Task goal:
Print the listing below only from the line that has "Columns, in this" through the line that has "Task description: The", exactly, and drop any picture.

Records provided:
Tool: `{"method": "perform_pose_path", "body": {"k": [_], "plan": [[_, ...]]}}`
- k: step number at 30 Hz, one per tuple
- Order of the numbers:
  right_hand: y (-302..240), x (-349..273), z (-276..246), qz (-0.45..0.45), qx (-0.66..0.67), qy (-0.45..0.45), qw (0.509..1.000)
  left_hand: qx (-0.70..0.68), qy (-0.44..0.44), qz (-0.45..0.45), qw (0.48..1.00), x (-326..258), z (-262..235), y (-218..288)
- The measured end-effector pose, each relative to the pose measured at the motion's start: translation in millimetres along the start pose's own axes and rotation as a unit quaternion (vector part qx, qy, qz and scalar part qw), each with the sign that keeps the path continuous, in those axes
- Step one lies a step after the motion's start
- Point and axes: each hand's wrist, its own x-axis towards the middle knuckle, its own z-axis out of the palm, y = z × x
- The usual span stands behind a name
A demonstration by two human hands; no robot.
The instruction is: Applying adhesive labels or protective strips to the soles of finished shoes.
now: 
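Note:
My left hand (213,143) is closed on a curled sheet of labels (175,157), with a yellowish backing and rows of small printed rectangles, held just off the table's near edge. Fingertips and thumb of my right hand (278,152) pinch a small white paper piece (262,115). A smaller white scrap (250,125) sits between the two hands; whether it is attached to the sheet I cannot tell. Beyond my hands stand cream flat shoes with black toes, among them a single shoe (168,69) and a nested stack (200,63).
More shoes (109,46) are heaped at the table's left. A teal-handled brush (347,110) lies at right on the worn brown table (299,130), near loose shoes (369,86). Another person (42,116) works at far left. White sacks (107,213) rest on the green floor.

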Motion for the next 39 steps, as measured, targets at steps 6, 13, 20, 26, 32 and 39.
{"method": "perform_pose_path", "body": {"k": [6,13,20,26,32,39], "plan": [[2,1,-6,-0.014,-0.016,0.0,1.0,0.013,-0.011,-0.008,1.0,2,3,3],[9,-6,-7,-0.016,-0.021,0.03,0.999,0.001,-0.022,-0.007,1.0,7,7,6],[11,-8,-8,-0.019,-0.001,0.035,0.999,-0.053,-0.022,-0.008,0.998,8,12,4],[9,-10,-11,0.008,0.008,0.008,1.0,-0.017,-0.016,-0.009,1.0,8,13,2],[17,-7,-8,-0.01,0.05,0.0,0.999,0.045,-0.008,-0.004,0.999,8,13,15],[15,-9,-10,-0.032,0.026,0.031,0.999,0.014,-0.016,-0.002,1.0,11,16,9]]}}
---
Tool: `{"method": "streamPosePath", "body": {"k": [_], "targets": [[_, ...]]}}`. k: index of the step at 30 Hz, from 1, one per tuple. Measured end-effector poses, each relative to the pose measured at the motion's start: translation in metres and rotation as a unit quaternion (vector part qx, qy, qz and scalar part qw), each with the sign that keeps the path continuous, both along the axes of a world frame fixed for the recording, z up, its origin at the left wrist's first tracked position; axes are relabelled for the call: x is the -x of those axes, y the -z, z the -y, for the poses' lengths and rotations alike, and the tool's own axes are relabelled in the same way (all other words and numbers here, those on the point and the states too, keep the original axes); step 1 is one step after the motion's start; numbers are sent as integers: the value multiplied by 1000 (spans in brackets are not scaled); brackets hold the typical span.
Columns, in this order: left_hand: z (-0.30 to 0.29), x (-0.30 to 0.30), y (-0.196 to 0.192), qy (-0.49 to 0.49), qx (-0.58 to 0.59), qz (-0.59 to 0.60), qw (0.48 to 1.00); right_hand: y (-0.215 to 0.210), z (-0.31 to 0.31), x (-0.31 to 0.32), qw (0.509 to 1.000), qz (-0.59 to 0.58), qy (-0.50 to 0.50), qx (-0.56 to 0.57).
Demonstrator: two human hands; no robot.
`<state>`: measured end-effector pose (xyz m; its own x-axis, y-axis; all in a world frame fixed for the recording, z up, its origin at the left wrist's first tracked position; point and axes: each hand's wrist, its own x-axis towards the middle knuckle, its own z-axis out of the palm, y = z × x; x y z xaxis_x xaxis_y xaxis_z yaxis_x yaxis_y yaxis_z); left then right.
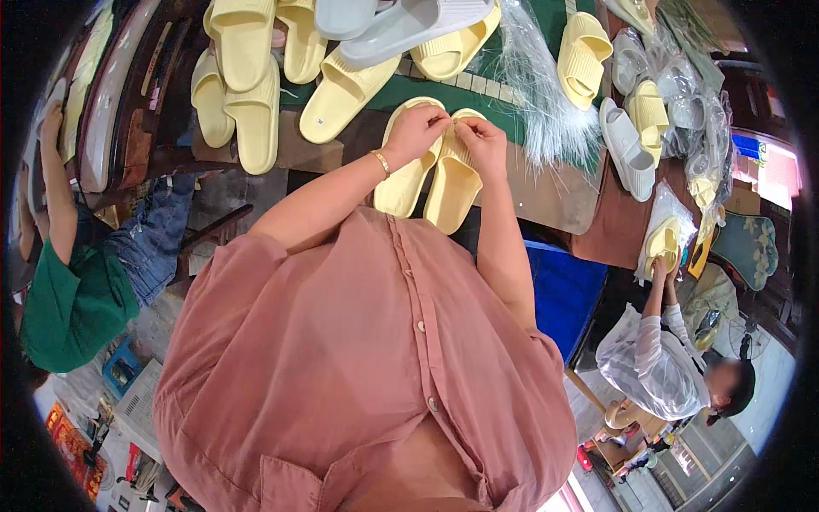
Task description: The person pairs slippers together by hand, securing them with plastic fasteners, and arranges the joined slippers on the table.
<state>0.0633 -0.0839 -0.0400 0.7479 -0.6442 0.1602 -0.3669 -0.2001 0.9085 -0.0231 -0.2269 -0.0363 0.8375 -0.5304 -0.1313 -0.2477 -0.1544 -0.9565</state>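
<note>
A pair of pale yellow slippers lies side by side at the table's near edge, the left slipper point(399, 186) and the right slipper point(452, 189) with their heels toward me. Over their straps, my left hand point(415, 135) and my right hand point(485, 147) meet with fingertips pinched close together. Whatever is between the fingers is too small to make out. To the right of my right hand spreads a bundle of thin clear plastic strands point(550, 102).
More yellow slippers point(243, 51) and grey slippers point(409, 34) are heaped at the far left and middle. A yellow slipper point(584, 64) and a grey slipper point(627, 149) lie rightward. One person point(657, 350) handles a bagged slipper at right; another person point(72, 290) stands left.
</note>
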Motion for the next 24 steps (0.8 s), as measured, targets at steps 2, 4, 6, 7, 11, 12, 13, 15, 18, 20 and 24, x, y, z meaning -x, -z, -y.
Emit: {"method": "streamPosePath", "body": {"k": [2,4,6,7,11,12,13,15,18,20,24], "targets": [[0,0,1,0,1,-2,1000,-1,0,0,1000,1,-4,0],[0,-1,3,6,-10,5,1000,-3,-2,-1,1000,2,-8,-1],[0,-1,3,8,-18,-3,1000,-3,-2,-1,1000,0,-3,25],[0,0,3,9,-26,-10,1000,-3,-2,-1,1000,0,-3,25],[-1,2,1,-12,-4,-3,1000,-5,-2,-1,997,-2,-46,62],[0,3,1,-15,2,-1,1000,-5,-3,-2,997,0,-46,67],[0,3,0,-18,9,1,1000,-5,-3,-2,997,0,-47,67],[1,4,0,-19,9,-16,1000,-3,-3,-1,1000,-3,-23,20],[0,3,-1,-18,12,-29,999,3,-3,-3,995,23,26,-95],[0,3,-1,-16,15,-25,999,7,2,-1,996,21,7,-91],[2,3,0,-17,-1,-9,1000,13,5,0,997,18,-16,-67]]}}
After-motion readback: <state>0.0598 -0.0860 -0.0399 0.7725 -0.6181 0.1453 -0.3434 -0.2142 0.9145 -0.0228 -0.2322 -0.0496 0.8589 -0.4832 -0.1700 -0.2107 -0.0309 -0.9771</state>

Solution to the problem:
Columns, in this order: left_hand: z (-0.30 to 0.29), x (-0.30 to 0.30), y (-0.196 to 0.192), qy (-0.49 to 0.49), qx (-0.58 to 0.59), qz (-0.59 to 0.60), qw (0.48 to 1.00); right_hand: y (-0.215 to 0.210), z (-0.31 to 0.31), x (-0.31 to 0.32), qw (0.509 to 1.000), qz (-0.59 to 0.58), qy (-0.50 to 0.50), qx (-0.56 to 0.57).
Demonstrator: two human hands; no robot.
`<state>`: measured end-effector pose (xyz m; its own x-axis, y-axis; all in a world frame fixed for the recording, z up, its origin at the left wrist's first tracked position; point and axes: each hand's wrist, its own x-axis towards the middle knuckle, its own z-axis out of the palm, y = z × x; x y z xaxis_x xaxis_y xaxis_z yaxis_x yaxis_y yaxis_z); left then right.
Task description: The person pairs slippers together by hand, securing them with plastic fasteners, and arranges the joined slippers on the table.

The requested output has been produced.